Exercise aim: Look below for the line containing "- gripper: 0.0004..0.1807" and the line containing "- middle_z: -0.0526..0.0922"; repeat exactly those two lines and all lines between them, and nothing else.

The records:
········
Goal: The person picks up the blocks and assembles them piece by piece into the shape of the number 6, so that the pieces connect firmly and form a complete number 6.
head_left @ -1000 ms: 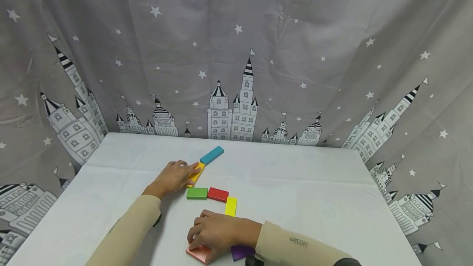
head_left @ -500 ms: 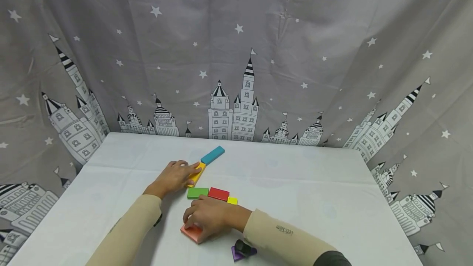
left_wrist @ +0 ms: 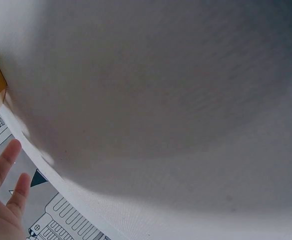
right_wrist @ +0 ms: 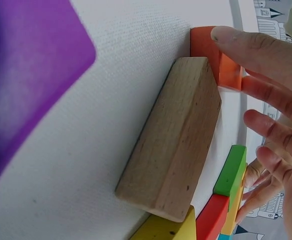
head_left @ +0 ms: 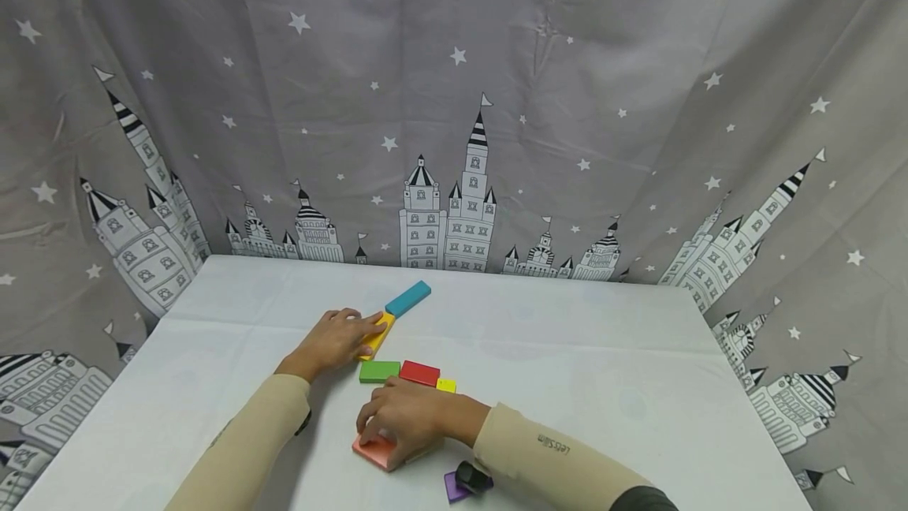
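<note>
My left hand holds an amber block, thumb at its near end and a finger toward its far end. My right hand pinches an orange block, which looks salmon from above. In the right wrist view, the thumb presses one side of this orange block and a finger the other. It sits at the end of a plain wooden block, mostly hidden under the right hand in the head view. A yellow block meets the wooden one's other end.
Green and red blocks lie end to end near the amber one. A blue block extends from its far end. Near the right wrist lies a purple block, partly covered by a black strap piece. A grey curtain hangs behind.
My right hand has slid the orange block farther from me, then slightly back and right. The wooden block's edge now shows beside the hand. The left hand stays put.
</note>
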Demonstrator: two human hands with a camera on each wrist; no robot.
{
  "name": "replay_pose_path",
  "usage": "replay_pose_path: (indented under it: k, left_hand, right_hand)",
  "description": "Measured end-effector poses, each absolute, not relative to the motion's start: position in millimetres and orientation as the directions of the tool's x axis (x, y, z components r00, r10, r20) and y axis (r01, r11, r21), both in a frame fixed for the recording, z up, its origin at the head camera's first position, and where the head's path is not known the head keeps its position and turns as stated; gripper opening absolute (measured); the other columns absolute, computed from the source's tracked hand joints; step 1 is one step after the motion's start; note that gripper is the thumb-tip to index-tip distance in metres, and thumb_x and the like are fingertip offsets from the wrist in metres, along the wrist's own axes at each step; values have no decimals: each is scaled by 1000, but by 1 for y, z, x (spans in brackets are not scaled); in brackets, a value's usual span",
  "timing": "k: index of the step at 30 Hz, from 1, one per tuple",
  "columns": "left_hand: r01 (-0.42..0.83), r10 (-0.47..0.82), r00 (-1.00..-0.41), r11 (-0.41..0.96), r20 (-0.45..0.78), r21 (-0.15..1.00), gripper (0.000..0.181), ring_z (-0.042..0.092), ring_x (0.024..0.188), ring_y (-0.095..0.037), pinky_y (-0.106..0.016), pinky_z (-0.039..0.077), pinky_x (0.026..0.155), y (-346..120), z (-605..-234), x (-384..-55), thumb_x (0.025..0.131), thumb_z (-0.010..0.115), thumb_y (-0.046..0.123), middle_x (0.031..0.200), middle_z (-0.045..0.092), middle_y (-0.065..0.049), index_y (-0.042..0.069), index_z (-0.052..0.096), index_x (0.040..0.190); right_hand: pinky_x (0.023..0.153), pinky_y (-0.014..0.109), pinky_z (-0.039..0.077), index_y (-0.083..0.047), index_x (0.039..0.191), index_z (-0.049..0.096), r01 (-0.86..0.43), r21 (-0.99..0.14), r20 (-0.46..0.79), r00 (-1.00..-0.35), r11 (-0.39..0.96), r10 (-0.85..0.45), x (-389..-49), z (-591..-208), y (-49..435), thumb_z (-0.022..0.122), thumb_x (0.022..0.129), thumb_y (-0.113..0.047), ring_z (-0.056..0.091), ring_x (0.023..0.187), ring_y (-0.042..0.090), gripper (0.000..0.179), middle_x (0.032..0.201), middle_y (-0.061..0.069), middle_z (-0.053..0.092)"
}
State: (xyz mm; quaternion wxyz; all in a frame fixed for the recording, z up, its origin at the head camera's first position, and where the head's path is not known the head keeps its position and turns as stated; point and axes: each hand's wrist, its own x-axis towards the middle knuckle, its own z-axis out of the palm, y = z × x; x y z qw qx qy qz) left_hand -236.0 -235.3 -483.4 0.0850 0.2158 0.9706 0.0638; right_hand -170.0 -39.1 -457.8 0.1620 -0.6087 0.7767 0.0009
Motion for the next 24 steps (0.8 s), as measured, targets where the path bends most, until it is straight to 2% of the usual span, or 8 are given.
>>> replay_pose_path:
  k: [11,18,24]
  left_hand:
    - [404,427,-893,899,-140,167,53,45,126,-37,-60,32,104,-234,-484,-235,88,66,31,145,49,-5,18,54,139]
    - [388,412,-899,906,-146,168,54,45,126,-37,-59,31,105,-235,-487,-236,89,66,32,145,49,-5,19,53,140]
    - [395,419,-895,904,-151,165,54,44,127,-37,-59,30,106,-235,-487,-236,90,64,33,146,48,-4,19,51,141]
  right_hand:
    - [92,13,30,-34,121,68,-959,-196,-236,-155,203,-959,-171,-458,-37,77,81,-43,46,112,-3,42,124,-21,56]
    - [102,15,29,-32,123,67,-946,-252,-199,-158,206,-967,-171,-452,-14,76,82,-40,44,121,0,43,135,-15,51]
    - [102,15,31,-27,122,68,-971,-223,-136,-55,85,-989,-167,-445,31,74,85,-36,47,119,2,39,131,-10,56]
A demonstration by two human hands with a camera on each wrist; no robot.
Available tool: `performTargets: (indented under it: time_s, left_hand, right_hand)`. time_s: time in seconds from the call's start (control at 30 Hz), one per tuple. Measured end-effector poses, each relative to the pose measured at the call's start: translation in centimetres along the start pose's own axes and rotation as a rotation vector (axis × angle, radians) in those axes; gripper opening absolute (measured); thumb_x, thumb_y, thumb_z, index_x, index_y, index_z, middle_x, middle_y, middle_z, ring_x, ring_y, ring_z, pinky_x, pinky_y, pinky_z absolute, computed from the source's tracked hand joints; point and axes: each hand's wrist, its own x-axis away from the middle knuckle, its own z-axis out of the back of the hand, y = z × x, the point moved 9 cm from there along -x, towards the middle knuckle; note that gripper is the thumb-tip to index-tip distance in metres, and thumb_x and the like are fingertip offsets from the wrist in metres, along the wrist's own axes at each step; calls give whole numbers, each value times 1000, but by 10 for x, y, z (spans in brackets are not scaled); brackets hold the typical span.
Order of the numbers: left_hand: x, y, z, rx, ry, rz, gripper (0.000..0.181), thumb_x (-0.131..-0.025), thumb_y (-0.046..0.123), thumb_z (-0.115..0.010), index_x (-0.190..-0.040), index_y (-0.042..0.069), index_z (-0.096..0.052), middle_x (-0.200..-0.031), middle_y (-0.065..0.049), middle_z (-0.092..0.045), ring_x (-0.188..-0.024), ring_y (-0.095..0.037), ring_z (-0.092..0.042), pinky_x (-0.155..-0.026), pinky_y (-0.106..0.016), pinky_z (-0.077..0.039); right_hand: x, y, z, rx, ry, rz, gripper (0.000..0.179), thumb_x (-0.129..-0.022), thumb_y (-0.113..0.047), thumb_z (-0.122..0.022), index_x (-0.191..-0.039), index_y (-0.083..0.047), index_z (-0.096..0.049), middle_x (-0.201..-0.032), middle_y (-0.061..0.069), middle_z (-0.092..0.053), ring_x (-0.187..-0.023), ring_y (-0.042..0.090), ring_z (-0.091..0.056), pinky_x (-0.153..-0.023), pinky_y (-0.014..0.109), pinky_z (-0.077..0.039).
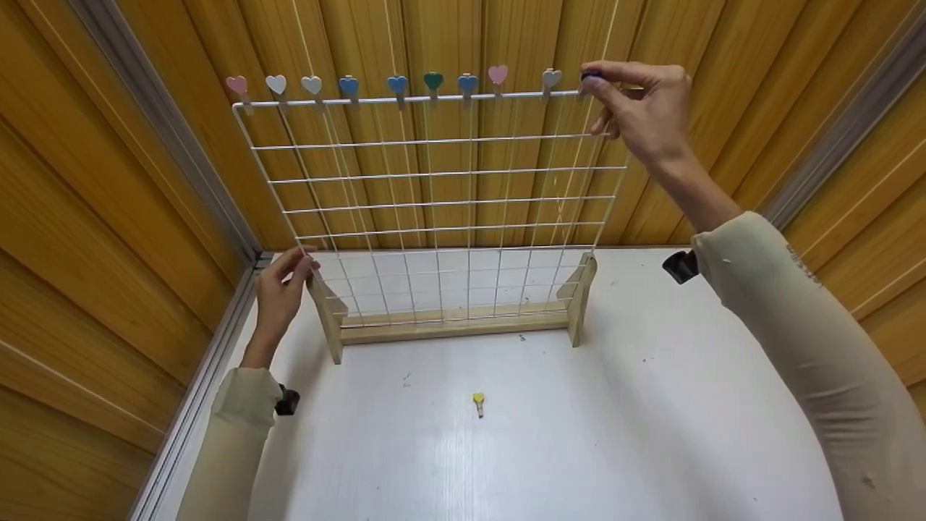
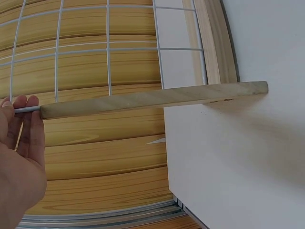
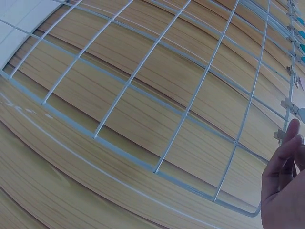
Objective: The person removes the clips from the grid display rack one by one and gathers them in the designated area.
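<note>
A white wire grid [image 1: 470, 174] stands upright in a wooden stand [image 1: 456, 333]. My right hand [image 1: 647, 108] pinches a dark blue heart clothespin [image 1: 591, 74] between thumb and index finger at the grid's top right corner. In the right wrist view, the pin's wooden jaws meet the top wire, while its heart is mostly hidden by the fingers. Lower down on the left, my left hand [image 1: 282, 286] holds the grid's side wire just above the stand's upright [image 2: 143, 99], thumb against fingers. A yellow heart clothespin [image 1: 478, 403] lies on the white table [image 1: 550, 434].
Along the top wire sits a row of several heart clothespins, among them a pink one [image 1: 498, 74], a green one [image 1: 433, 79] and a white one [image 1: 552, 77]. Wood-patterned walls [image 1: 94, 217] surround the table at the back and sides. Small dark specks dot the tabletop.
</note>
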Motion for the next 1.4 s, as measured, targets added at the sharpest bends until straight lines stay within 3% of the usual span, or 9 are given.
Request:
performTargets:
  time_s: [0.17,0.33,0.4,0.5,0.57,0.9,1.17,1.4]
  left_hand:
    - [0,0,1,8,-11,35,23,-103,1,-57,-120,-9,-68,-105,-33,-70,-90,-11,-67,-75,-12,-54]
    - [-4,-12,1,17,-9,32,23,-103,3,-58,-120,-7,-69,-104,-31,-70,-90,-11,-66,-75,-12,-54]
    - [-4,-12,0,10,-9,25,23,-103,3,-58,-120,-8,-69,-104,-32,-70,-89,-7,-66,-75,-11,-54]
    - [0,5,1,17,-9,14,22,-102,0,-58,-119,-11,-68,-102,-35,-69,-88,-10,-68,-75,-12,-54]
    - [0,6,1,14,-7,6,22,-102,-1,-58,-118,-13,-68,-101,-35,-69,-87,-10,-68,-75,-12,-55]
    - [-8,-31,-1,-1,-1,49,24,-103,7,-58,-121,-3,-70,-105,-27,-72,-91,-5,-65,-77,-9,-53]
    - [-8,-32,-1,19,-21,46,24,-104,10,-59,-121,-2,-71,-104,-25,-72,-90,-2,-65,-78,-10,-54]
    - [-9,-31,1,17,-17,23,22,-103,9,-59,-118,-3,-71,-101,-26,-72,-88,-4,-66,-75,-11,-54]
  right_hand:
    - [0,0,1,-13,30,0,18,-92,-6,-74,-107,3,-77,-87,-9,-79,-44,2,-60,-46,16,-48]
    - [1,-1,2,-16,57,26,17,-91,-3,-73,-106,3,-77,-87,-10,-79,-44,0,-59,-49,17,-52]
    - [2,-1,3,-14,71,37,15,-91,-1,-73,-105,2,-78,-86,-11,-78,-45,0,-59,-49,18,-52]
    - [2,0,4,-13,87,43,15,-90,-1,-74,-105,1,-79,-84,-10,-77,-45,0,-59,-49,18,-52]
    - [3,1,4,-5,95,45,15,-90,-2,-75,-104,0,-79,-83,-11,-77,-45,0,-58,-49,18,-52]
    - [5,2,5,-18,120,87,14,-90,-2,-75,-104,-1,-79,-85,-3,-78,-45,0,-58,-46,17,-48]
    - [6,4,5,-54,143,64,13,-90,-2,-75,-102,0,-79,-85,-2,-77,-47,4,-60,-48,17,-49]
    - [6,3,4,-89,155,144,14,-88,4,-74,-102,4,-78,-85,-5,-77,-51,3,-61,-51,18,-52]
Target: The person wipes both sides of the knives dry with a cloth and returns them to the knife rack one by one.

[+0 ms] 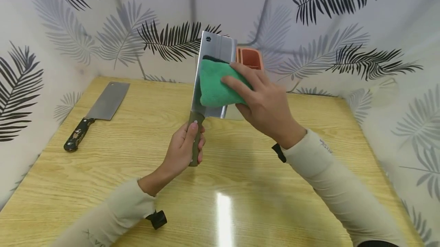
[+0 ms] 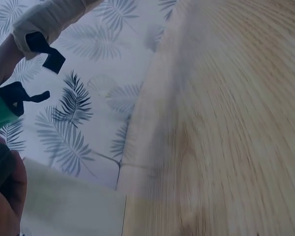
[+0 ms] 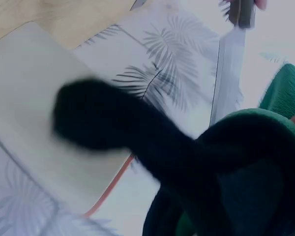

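My left hand (image 1: 180, 143) grips the olive-brown handle of a cleaver (image 1: 218, 46), its thumb lying along the side. The wide steel blade points up and away from me, with a small hole near its far corner. In my right hand (image 1: 269, 103) is a folded green cloth (image 1: 220, 82), held flat against the blade face and covering its middle. Fingers of that hand lie over the cloth's right side. At the left edge of the left wrist view, the cloth (image 2: 0, 115) appears just above the gripped handle. A dark blurred strap blocks much of the right wrist view.
A second cleaver (image 1: 109, 99) with a black patterned handle lies on the left of the wooden table (image 1: 154, 98). Behind the held blade stands an orange-rimmed container (image 1: 252, 59), partly hidden. Leaf-patterned fabric (image 1: 309, 48) hangs around the table's back and sides.
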A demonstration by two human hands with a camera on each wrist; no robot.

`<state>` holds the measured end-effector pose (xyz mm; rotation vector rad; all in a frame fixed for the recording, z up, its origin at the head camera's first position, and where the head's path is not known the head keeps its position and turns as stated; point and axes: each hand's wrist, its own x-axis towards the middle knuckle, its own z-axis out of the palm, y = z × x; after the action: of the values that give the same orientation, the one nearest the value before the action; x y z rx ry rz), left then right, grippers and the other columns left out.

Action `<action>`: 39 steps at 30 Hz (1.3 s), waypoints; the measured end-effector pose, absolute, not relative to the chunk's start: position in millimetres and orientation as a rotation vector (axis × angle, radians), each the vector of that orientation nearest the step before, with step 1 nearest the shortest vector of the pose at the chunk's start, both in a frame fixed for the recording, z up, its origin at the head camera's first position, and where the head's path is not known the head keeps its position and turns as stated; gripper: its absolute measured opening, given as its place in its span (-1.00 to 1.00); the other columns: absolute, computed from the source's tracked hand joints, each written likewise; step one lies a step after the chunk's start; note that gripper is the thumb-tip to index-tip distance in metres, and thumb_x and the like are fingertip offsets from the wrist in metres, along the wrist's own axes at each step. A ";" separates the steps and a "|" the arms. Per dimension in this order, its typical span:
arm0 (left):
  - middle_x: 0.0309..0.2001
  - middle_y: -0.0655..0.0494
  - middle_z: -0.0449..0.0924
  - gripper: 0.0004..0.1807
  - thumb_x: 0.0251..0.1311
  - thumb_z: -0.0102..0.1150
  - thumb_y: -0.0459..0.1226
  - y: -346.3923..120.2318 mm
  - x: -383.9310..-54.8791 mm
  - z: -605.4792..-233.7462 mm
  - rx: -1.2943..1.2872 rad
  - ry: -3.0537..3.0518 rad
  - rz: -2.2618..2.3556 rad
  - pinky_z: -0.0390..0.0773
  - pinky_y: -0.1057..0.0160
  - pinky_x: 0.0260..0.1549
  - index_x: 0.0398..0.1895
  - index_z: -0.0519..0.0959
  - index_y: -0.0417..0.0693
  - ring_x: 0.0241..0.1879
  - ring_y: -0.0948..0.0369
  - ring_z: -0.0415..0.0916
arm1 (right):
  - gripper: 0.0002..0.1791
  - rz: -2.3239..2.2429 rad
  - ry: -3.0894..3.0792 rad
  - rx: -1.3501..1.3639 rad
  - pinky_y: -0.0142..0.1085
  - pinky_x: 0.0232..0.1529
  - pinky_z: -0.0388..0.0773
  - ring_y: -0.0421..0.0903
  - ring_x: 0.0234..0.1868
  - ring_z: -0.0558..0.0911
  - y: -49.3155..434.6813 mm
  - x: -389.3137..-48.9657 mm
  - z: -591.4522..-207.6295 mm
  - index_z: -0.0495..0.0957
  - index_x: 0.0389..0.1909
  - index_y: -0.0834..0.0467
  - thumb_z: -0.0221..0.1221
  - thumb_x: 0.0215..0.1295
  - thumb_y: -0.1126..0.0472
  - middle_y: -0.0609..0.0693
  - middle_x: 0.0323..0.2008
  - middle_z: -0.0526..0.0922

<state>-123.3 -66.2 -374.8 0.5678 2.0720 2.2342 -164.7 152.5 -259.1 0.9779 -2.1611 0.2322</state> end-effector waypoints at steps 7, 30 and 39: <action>-0.53 0.08 0.36 -0.52 0.61 -0.40 -0.02 -52.7 -120.5 -372.8 0.699 2.034 2.218 0.55 0.23 -0.77 -0.16 0.33 -0.27 -0.76 0.32 0.42 | -0.47 0.116 -2.137 1.041 -0.13 -0.45 0.69 0.10 0.03 0.65 137.9 -156.3 -273.9 0.61 0.13 -0.04 0.48 0.10 0.12 0.07 0.22 0.60; -0.57 0.05 0.36 -0.59 0.62 -0.34 -0.13 -32.0 -109.7 -377.5 0.767 1.911 2.162 0.53 0.20 -0.81 -0.17 0.31 -0.36 -0.78 0.31 0.43 | -0.49 0.194 -2.199 0.889 0.07 0.35 0.47 0.22 0.31 0.49 168.7 -186.9 -263.6 0.48 0.32 0.16 0.02 0.43 0.05 0.26 0.34 0.45; -0.55 0.06 0.36 -0.58 0.62 -0.40 -0.08 -33.0 -118.0 -369.5 0.720 1.971 2.173 0.54 0.23 -0.79 -0.14 0.32 -0.28 -0.78 0.31 0.43 | -0.54 0.312 -2.242 1.016 0.06 0.36 0.44 0.22 0.30 0.48 149.1 -148.4 -291.3 0.55 0.24 0.16 0.22 0.33 0.20 0.25 0.33 0.47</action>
<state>-118.0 -33.0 -369.5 0.7205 1.9706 2.1728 -148.4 149.1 -291.3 1.0156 -2.2417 0.3125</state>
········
Exercise result:
  - gripper: 0.0004..0.1807
  - thumb_x: 0.0251..0.1311
  - thumb_z: -0.0102..0.1150
  - thumb_y: -0.0459..0.1226
  - y: -346.3923..120.2318 mm
  - x: -383.9310..-54.8791 mm
  - z: -605.4792..-233.7462 mm
  - rx: -1.2943..1.2872 rad
  - ry: -3.0537..3.0518 rad
  - rz: -2.2618..2.3556 rad
  - pinky_z: -0.0390..0.0773
  - pinky_y: -0.1057..0.0160
  - pinky_x: 0.0260..0.1549
  - index_x: 0.0398..0.1895
  - index_z: -0.0519..0.0959
  - index_y: -0.0417..0.0693
  - ring_x: 0.0241..0.1879
  - ring_y: -0.0948..0.0369
  - ring_z: -0.0415..0.0916
arm1 (right):
  - gripper: 0.0002..0.1791
  - rz: -2.3239..2.2429 rad
  - ry: -3.0894..3.0792 rad
  - rx: -1.3501..1.3639 rad
  - pinky_y: -0.0142..0.1085
  - pinky_x: 0.0232..0.1529
  - pinky_z: -0.0388..0.0773
  - ring_y: -0.0421..0.0903
  - ring_x: 0.0234..0.1868
  - ring_z: -0.0558..0.0911
  - y: -49.3155..434.6813 mm
  - x: -389.3137..-48.9657 mm
  - z: -591.4522..-207.6295 mm
  - index_z: -0.0495..0.0957
  - index_x: 0.0389..0.1909
  - index_y: -0.0834..0.0467
  - thumb_z: -0.0221..0.1221
  - thumb_x: 0.0215..0.1295
  - thumb_y: -0.1126..0.0472
  - middle_y: -0.0609..0.0693
  - middle_x: 0.0323..0.2008
  - middle_z: -0.0526..0.0922

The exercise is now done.